C2_W1 Exercise 1 process_data to get correct unique word count

Hi, I worked on this exercise and couldn’t lower my set word count sufficiently to 6116 unique word count that is required for future exercises from my current 6205 unique words. I used re.sub to process the data before splitting into words using re.split. I also separated hyphenated words into two words hoping that would help but still couldn’t lower my word count sufficiently. I am looking forward to suggestions on how to fix this problem. Thanks, Josh

Hi @Joshua_Herman

You might have missed the detailed hints:

Detailed hints if you’re stuck

- Use 'with' syntax to read a file
- Decide whether to use 'read()' or 'readline().

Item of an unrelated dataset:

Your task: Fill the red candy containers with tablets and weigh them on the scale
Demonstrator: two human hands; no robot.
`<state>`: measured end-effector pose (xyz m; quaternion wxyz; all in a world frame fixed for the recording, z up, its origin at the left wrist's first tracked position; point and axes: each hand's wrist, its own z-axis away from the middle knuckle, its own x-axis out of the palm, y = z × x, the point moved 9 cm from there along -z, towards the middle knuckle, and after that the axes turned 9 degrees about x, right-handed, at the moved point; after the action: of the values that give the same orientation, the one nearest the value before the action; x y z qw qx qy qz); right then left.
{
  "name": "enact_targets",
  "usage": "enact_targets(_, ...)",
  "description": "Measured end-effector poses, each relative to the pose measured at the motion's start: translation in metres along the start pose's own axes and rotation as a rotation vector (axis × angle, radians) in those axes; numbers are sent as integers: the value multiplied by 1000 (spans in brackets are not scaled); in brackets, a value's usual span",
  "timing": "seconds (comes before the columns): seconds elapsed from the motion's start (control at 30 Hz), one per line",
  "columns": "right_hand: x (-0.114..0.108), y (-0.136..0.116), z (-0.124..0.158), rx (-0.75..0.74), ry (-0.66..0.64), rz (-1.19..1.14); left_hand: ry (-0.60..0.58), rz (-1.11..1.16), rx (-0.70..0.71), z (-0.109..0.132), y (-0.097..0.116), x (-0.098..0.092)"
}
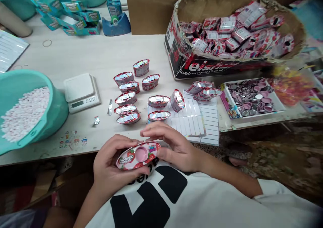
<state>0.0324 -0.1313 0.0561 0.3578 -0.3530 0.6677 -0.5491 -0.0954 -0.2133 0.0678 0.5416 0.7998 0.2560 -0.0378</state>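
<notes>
Fingers of our left hand (111,159) wrap one end of an oval container (126,162) before our shirt; our right hand (174,144) sets its thumb on the other end, though we cannot tell whether it grips. Beyond, foil-topped containers (158,101) stand on the counter (88,58), near a scale (78,83), with a worn carton (174,53) farther off.
</notes>
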Motion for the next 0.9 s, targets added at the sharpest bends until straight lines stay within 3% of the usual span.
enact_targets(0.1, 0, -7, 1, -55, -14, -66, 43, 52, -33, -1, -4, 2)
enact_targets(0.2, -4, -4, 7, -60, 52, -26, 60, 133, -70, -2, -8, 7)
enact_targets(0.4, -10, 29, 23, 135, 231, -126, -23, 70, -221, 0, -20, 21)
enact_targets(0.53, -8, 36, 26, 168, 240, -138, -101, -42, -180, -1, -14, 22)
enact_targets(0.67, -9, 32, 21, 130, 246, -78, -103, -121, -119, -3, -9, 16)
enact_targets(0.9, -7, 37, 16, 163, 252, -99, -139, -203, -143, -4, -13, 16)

What's the difference?
- You can use str.lower() to convert to lowercase.
- Use re.findall(pattern, string)
- Look for the "Raw String Notation" section in the Python 're' documentation to understand the difference between r'\W', r'\W' and '\W'.
- For the pattern, decide between using '\s', '\w', '\s+' or '\w+'. What do you think are the differences?

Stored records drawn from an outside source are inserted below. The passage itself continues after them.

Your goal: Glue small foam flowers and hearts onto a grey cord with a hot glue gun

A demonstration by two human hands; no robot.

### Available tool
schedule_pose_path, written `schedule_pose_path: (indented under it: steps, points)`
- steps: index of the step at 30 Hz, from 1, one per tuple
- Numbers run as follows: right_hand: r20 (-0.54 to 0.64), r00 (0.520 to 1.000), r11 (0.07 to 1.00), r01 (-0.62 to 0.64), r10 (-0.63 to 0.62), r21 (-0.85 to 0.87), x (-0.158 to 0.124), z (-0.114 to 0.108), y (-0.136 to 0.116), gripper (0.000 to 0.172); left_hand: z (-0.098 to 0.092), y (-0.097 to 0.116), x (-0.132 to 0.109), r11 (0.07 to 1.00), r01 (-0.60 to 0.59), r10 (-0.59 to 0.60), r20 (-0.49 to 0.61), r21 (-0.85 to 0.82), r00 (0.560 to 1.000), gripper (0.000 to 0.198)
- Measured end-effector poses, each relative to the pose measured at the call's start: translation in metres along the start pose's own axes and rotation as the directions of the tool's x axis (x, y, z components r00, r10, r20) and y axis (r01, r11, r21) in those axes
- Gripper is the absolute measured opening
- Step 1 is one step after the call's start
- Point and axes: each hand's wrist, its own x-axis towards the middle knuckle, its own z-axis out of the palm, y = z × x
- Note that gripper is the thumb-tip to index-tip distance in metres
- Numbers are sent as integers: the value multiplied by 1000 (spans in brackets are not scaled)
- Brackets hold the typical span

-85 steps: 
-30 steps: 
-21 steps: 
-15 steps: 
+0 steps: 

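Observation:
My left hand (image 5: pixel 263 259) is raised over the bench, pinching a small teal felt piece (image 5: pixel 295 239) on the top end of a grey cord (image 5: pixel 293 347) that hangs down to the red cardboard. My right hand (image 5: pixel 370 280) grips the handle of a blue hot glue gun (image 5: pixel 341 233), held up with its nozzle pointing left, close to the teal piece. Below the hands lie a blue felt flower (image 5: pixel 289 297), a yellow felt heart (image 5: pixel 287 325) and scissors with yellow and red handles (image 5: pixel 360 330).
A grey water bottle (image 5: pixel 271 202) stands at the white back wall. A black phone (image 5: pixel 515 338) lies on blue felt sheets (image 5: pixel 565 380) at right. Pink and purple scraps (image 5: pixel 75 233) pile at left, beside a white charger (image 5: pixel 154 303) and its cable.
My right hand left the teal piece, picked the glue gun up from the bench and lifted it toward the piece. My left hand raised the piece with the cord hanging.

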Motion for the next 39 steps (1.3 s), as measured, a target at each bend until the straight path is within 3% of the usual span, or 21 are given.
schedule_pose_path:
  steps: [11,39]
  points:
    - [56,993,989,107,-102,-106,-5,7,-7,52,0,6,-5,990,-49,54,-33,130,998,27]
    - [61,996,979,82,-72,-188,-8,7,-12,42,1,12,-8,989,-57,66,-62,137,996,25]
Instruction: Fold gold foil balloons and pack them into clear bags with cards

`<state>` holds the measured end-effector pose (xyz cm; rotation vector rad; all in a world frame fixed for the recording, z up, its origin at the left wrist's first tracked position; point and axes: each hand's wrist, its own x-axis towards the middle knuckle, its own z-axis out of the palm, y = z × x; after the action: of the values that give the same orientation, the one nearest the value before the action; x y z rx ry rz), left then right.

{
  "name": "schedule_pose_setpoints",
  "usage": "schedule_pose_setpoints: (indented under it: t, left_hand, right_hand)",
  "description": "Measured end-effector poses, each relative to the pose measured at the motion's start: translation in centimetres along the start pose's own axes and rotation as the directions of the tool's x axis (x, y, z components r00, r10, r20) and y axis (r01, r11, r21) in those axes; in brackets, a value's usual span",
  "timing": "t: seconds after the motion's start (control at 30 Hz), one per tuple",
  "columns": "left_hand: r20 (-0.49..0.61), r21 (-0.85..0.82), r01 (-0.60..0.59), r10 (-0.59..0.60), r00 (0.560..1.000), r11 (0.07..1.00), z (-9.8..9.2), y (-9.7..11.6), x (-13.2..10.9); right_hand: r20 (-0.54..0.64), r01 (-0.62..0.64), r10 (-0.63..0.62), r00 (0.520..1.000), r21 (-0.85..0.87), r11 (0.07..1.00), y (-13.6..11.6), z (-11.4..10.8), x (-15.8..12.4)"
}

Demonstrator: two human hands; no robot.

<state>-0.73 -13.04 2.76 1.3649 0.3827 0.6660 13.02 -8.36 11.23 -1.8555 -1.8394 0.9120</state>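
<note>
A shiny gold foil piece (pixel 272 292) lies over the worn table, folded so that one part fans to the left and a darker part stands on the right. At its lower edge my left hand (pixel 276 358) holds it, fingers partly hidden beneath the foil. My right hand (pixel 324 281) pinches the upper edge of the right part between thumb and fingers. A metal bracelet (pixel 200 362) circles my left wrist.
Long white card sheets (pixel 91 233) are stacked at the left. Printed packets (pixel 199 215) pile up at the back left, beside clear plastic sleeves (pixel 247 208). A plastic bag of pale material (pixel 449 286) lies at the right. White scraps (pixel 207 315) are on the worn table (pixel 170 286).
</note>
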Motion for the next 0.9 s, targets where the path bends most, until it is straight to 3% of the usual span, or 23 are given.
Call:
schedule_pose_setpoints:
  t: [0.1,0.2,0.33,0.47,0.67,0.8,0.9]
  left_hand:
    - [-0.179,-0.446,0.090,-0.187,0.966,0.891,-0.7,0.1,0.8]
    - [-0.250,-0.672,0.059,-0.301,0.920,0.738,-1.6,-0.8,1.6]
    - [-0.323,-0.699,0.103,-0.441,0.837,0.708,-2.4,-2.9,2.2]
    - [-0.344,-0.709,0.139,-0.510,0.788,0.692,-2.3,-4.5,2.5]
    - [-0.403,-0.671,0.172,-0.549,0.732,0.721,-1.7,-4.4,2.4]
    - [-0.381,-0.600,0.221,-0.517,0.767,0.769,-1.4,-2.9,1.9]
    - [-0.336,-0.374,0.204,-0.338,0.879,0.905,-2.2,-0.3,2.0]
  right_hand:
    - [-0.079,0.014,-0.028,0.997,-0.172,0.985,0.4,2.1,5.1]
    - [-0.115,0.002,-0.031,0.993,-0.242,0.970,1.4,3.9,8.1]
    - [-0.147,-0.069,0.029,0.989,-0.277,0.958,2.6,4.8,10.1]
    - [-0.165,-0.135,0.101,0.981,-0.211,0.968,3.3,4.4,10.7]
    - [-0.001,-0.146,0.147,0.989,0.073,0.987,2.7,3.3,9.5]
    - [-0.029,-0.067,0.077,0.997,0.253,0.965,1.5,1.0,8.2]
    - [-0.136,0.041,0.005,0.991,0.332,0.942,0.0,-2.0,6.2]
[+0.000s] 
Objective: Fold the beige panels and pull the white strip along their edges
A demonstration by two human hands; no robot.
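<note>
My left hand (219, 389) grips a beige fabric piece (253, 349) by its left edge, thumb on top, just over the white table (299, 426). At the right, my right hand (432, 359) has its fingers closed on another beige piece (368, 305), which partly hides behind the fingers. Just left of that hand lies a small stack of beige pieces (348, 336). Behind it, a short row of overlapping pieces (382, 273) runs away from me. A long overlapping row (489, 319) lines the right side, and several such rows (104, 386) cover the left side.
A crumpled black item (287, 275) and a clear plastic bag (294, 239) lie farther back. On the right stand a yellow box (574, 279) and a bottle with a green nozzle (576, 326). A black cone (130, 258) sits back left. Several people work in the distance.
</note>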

I get the same word count as Josh, 6205, using these steps:

  1. Convert the document text to lower case.
  2. Replace ‘-\n’ with ‘’ (to join words that continue to the next line).
  3. Replace ‘-’ with ’ ’ (to represent hypenated words as two words).
  4. Split the document into a list of words with the default whitespace separator.
  5. Remove non-alpha characters from each word, and remove empty words from the list.

I tried splitting contracted words (e.g., “arm’d” into “arm” and “d”), but that reduced the word count to 5961 (below the expected 6116).

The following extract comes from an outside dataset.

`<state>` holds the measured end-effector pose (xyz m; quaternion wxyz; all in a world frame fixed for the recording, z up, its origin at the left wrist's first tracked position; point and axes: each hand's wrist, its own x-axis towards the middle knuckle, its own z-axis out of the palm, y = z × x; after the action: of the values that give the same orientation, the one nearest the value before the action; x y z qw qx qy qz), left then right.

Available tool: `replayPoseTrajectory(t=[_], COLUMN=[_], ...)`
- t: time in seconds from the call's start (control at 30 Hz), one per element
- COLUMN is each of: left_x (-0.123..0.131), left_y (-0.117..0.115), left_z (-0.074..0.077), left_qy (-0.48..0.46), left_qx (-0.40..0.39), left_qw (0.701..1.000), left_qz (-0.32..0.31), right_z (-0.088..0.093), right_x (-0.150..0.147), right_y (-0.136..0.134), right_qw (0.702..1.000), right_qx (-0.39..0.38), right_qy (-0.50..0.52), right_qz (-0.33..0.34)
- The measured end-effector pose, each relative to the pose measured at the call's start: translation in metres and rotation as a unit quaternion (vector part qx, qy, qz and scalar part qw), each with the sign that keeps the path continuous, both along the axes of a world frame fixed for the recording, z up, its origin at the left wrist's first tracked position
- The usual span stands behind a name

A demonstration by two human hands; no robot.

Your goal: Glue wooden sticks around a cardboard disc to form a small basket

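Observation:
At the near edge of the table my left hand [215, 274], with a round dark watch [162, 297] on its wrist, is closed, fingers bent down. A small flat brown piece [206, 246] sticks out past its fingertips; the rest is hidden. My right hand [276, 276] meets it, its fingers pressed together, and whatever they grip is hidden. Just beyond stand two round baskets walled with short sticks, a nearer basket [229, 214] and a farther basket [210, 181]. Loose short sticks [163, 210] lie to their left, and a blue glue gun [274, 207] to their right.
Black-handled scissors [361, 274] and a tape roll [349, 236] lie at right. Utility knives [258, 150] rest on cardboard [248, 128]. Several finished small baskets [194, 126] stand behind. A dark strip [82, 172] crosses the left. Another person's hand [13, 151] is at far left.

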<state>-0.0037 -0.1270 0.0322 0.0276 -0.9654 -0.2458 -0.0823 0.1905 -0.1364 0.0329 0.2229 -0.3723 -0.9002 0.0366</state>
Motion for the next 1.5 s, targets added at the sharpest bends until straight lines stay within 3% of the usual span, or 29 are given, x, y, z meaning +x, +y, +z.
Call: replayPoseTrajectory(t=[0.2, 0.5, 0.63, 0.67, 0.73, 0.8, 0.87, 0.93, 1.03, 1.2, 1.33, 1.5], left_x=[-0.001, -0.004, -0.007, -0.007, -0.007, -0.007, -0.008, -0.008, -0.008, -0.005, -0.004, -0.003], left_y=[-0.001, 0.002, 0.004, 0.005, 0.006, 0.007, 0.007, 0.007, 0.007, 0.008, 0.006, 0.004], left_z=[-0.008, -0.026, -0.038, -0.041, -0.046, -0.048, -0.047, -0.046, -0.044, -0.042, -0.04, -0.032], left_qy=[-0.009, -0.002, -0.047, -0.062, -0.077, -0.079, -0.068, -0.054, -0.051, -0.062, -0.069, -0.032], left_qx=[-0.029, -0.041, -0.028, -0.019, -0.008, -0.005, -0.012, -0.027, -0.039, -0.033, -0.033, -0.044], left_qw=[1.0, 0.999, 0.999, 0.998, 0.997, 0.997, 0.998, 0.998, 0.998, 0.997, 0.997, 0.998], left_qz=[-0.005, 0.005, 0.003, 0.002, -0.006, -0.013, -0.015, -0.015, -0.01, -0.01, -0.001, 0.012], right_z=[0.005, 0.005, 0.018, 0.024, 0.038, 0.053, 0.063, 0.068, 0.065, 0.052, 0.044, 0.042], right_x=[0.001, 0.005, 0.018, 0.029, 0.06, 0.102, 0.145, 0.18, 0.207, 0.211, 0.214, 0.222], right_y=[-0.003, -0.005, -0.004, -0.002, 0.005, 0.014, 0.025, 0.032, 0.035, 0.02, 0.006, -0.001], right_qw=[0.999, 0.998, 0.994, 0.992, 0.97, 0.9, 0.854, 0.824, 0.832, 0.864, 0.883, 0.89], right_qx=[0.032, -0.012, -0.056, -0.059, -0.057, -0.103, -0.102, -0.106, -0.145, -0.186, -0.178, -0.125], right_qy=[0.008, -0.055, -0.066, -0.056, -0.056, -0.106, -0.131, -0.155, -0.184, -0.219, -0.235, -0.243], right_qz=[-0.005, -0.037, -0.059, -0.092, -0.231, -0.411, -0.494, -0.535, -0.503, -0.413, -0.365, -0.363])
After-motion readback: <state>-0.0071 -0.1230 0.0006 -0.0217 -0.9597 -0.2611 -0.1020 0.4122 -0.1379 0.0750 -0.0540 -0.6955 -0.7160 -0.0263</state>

Can we get more direction on how to process edge cases (e.g., how do we handle non-alpha characters in “words” after splitting the document text)?


Hi @John_Rule

You are overthinking :slight_smile: - after lowering the text, the only thing you need is re.findall(..) with correct arguments and that’s it.


I’d ask’d to be inform’d: why are numbers words, and words with punctuation not words? ne’er I’d o guessed that they are looking for \w and not [a-z]+ or [a-z'] :slight_smile:

Hi @Aaron_Newman

The answer is always on a case by case basis. If your task or application benefits from treating “words” with punctuation, then you should go with that option.

As for Assignment there are instructions for you to choose from:

  • For the pattern, decide between using ‘\s’, ‘\w’, ‘\s+’ or ‘\w+’. What do you think are the differences?

In other words, the course creators decided to go with this option and provided you a hint.

But, when you have your own application, you should decide for yourself what is “word” and what is not. Ultimately what matters is - are you achieving your goals or not, regardless what is or is not considered a “word”.

In any case, most of the modern tokenizers use sub-word tokens to represent text and this discussion would be irrelevant for most recent models.